| PROBLEM |
Transcribe each record precisely; images stay out.

Records excerpted from a collection
==*==
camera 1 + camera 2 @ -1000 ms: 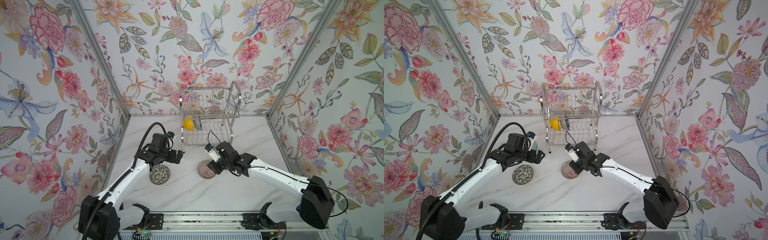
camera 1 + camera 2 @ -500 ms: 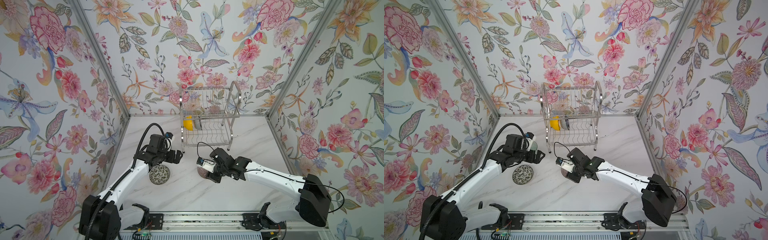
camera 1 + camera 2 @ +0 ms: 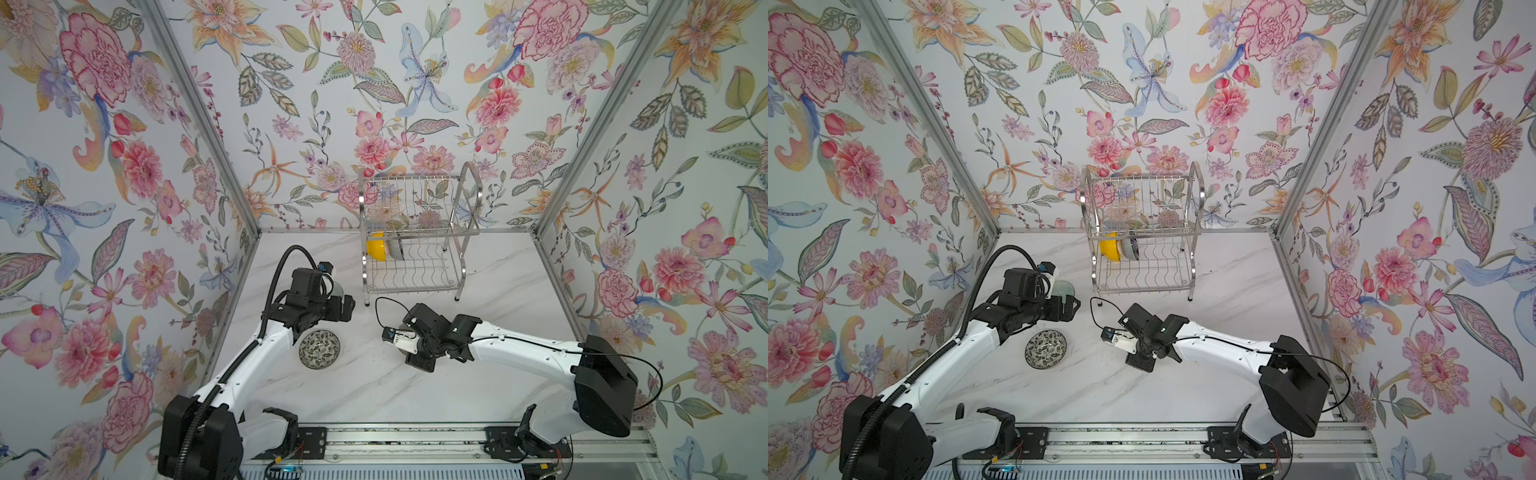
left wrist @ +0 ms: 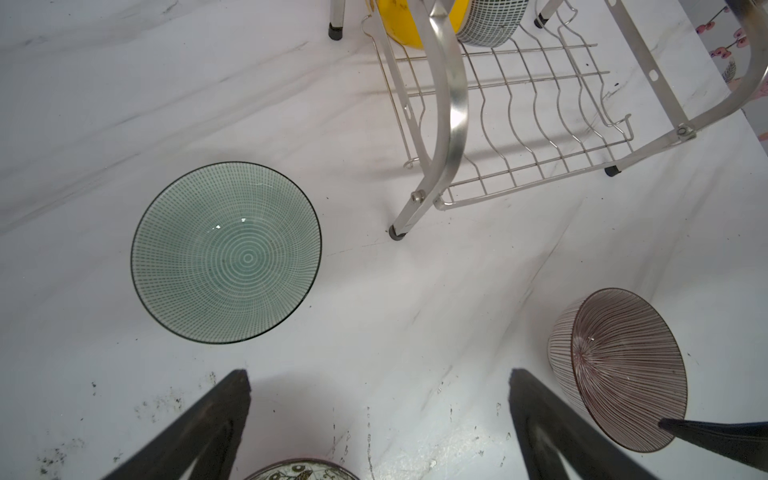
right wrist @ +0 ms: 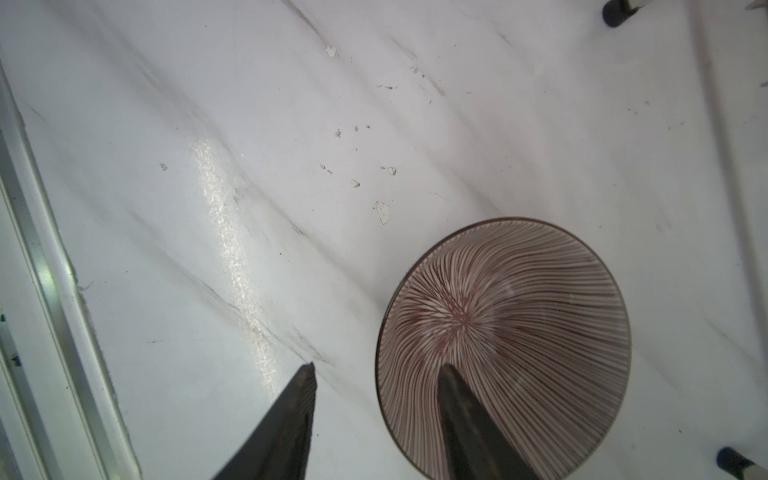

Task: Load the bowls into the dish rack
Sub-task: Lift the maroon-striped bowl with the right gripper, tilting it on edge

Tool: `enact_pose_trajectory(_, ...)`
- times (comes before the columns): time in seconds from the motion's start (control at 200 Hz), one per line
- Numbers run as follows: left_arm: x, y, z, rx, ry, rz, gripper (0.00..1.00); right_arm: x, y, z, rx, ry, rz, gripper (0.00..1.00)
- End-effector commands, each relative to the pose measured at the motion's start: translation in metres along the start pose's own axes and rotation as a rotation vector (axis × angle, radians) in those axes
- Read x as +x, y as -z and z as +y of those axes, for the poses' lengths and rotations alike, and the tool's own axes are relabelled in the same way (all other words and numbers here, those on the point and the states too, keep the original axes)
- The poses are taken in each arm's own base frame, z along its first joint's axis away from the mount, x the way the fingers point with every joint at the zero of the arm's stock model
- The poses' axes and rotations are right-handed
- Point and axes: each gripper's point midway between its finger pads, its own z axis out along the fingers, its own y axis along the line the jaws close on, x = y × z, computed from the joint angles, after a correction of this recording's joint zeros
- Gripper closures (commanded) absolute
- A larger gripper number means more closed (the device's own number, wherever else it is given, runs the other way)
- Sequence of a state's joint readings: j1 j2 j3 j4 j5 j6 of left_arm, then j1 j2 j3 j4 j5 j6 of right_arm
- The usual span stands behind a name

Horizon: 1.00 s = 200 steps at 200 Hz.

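The pink ribbed bowl (image 5: 519, 316) stands on the marble table. My right gripper (image 5: 378, 368) is open and straddles its rim, with one finger (image 5: 461, 415) inside the bowl and the other outside, clear of the rim. In both top views that wrist hides the bowl. My left gripper (image 4: 379, 374) is open and empty above the table, beside the white leaf-speckled bowl (image 3: 319, 348). The pale green bowl (image 4: 226, 253) sits beyond it, near the leg of the dish rack (image 3: 415, 232). The yellow bowl (image 3: 376, 246) and a dark patterned bowl (image 3: 395, 249) stand on edge in the rack's lower tier.
The rack stands at the back of the table against the floral wall. Floral walls close in the left and right sides. A metal rail (image 3: 415, 440) with both arm bases runs along the front edge.
My right gripper has swung left over the pink bowl and come down onto its rim, covering it in the top views. The left arm has barely moved.
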<state>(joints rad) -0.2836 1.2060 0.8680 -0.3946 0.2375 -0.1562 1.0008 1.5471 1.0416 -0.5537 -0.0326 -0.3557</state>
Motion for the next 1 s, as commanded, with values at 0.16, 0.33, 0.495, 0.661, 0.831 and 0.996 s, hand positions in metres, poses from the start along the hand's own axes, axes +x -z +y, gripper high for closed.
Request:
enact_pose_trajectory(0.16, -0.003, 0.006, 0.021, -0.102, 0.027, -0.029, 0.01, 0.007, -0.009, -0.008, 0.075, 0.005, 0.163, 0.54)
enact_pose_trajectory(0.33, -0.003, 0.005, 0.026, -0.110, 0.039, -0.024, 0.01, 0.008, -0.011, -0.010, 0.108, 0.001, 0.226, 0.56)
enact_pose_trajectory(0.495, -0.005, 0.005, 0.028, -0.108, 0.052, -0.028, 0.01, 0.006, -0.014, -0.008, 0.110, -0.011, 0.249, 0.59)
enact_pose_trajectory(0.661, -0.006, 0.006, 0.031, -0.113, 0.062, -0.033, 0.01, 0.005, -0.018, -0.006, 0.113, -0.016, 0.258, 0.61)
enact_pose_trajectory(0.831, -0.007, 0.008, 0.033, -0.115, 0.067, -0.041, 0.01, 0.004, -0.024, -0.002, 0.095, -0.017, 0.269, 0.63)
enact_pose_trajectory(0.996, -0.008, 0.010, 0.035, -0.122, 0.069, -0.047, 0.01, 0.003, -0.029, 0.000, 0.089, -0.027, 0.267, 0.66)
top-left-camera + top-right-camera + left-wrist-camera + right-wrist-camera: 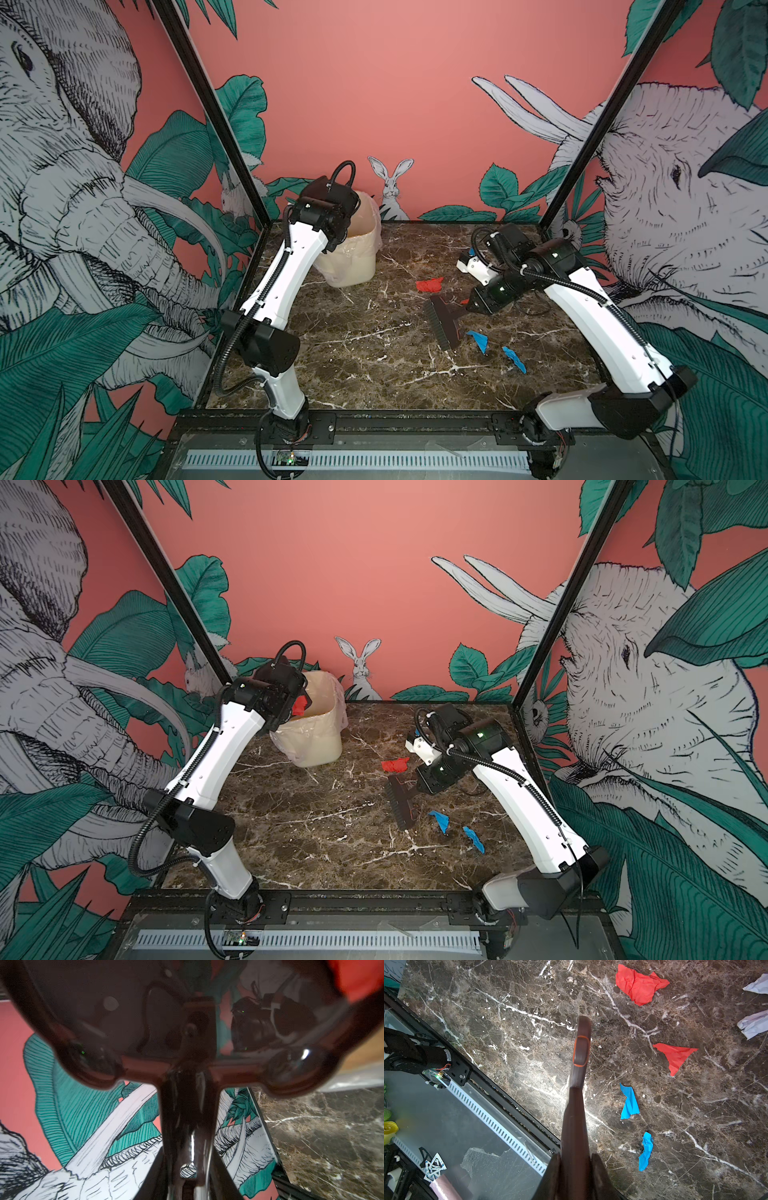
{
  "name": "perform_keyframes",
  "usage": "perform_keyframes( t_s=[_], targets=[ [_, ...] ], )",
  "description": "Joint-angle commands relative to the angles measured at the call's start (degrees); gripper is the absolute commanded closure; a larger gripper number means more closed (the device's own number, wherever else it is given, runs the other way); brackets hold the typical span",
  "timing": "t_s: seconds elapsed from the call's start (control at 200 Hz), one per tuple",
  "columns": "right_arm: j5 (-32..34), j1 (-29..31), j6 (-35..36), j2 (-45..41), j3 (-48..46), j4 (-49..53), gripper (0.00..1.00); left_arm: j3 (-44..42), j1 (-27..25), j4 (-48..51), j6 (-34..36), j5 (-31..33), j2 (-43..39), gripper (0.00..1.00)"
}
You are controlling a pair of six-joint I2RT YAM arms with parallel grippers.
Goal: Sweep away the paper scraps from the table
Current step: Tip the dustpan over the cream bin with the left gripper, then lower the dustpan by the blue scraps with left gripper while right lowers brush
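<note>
Around the right tool (473,308), tight on the brush (442,323), paper scraps (429,285) on the table (353,365); left tool (189,1169) tight on dustpan (128,1012).

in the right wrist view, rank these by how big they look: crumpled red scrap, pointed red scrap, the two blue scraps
1. crumpled red scrap
2. pointed red scrap
3. folded blue scrap and twisted blue scrap look about alike, not ranked
</note>
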State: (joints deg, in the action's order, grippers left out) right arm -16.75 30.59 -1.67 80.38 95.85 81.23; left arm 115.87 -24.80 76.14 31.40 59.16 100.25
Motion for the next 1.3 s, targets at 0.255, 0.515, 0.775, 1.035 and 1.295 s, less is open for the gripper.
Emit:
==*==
| ANSWER |
camera 1 + camera 2 @ -1000 ms: 
camera 1 + camera 2 @ -500 ms: 
camera 1 + camera 2 @ +0 ms: 
left wrist @ +0 ms: 
right wrist @ +0 ms: 

Task: Load the bowls into the dish rack
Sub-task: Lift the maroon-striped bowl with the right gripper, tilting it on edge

Tool: `enact_pose_trajectory(_, ...)`
- times (comes before the columns): time in seconds from the motion's start (control at 200 Hz), one per line
- Numbers run as follows: left_arm: x, y, z, rx, ry, rz, gripper (0.00..1.00); right_arm: x, y, z, rx, ry, rz, gripper (0.00..1.00)
- End-effector commands, each relative to the pose measured at the motion's start: translation in metres along the start pose's own axes and rotation as a rotation vector (axis × angle, radians) in those axes
- Read x as +x, y as -z and z as +y of those axes, for the poses' lengths and rotations alike, and the tool's own axes are relabelled in the same way (all other words and numbers here, those on the point and the states too, keep the original axes)
- The poses are taken in each arm's own base frame, z along its first joint's axis away from the mount, x the way the fingers point with every joint at the zero of the arm's stock model
- The poses' axes and rotations are right-handed
- Point and axes: each gripper's point midway between its finger pads, its own z axis out along the fingers, its own y axis along the line the jaws close on, x = y × z, computed from the joint angles, after a correction of this recording's joint zeros
- Gripper closures (commanded) absolute
- A larger gripper number means more closed (the device's own number, wherever else it is given, runs the other way)
- Sequence of a state's joint readings: j1 j2 j3 j4 j5 j6 of left_arm, then j1 j2 j3 j4 j5 j6 of right_arm
- The usual span stands behind a name

Horizon: 1.00 s = 200 steps at 200 Hz.

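The pink ribbed bowl (image 5: 519, 316) stands on the marble table. My right gripper (image 5: 378, 368) is open and straddles its rim, with one finger (image 5: 461, 415) inside the bowl and the other outside, clear of the rim. In both top views that wrist hides the bowl. My left gripper (image 4: 379, 374) is open and empty above the table, beside the white leaf-speckled bowl (image 3: 319, 348). The pale green bowl (image 4: 226, 253) sits beyond it, near the leg of the dish rack (image 3: 415, 232). The yellow bowl (image 3: 376, 246) and a dark patterned bowl (image 3: 395, 249) stand on edge in the rack's lower tier.
The rack stands at the back of the table against the floral wall. Floral walls close in the left and right sides. A metal rail (image 3: 415, 440) with both arm bases runs along the front edge.
My right gripper has swung left over the pink bowl and come down onto its rim, covering it in the top views. The left arm has barely moved.
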<state>(joints rad) -0.2836 1.2060 0.8680 -0.3946 0.2375 -0.1562 1.0008 1.5471 1.0416 -0.5537 -0.0326 -0.3557</state>
Motion for the next 1 s, as commanded, with values at 0.16, 0.33, 0.495, 0.661, 0.831 and 0.996 s, hand positions in metres, poses from the start along the hand's own axes, axes +x -z +y, gripper high for closed.
Request:
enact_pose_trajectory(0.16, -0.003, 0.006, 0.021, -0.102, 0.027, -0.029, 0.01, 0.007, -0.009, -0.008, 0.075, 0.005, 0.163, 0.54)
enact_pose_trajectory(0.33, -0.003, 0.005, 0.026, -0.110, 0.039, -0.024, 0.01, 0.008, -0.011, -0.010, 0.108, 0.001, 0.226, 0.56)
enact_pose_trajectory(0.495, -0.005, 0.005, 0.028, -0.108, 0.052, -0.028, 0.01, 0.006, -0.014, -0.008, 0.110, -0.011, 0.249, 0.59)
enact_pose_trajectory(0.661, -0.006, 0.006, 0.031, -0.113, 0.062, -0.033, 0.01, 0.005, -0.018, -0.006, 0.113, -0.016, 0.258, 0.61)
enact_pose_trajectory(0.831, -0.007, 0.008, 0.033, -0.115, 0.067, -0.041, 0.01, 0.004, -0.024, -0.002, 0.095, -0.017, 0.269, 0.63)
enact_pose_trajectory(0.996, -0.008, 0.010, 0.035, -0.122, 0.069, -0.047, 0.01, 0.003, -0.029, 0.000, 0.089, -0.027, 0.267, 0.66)
top-left-camera + top-right-camera + left-wrist-camera + right-wrist-camera: 
{
  "name": "perform_keyframes",
  "usage": "perform_keyframes( t_s=[_], targets=[ [_, ...] ], )",
  "description": "Joint-angle commands relative to the angles measured at the call's start (degrees); gripper is the absolute commanded closure; a larger gripper number means more closed (the device's own number, wherever else it is given, runs the other way); brackets hold the typical span",
  "timing": "t_s: seconds elapsed from the call's start (control at 200 Hz), one per tuple",
  "columns": "right_arm: j5 (-32..34), j1 (-29..31), j6 (-35..36), j2 (-45..41), j3 (-48..46), j4 (-49..53), gripper (0.00..1.00); left_arm: j3 (-44..42), j1 (-27..25), j4 (-48..51), j6 (-34..36), j5 (-31..33), j2 (-43..39), gripper (0.00..1.00)"
}
You are controlling a pair of six-joint I2RT YAM arms with parallel grippers.
Goal: Sweep away the paper scraps from the table
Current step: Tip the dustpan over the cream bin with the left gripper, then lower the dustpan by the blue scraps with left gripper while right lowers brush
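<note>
Around the right tool (473,308), tight on the brush (442,323), paper scraps (429,285) on the table (353,365); left tool (189,1169) tight on dustpan (128,1012).

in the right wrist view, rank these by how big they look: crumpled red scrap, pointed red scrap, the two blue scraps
1. crumpled red scrap
2. pointed red scrap
3. folded blue scrap and twisted blue scrap look about alike, not ranked
</note>
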State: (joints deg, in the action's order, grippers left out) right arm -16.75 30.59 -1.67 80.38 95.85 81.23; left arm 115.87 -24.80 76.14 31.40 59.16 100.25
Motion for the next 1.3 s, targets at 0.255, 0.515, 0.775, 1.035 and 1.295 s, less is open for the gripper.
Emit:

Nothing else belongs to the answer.